(Given data Opens)
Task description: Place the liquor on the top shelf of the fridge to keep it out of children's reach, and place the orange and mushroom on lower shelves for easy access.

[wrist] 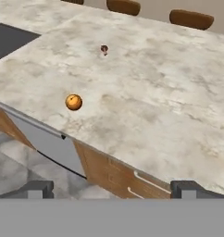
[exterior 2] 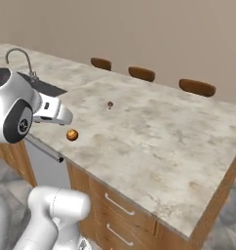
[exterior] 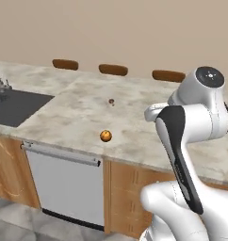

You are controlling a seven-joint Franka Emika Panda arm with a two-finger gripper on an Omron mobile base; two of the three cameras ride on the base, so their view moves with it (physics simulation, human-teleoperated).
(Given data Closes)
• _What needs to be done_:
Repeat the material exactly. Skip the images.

• _Task output_:
Task description: Place the liquor on the top shelf of the fridge to keep it out of children's reach, and place the orange and mushroom on lower shelves for easy access.

[wrist] 
[exterior 2] 
[exterior] 

You are controlling a seven-joint Franka Emika Panda arm with a two-finger gripper on an Omron mobile base; two of the three cameras ride on the base, so their view moves with it (physics simulation, human-teleoperated).

This completes the required output.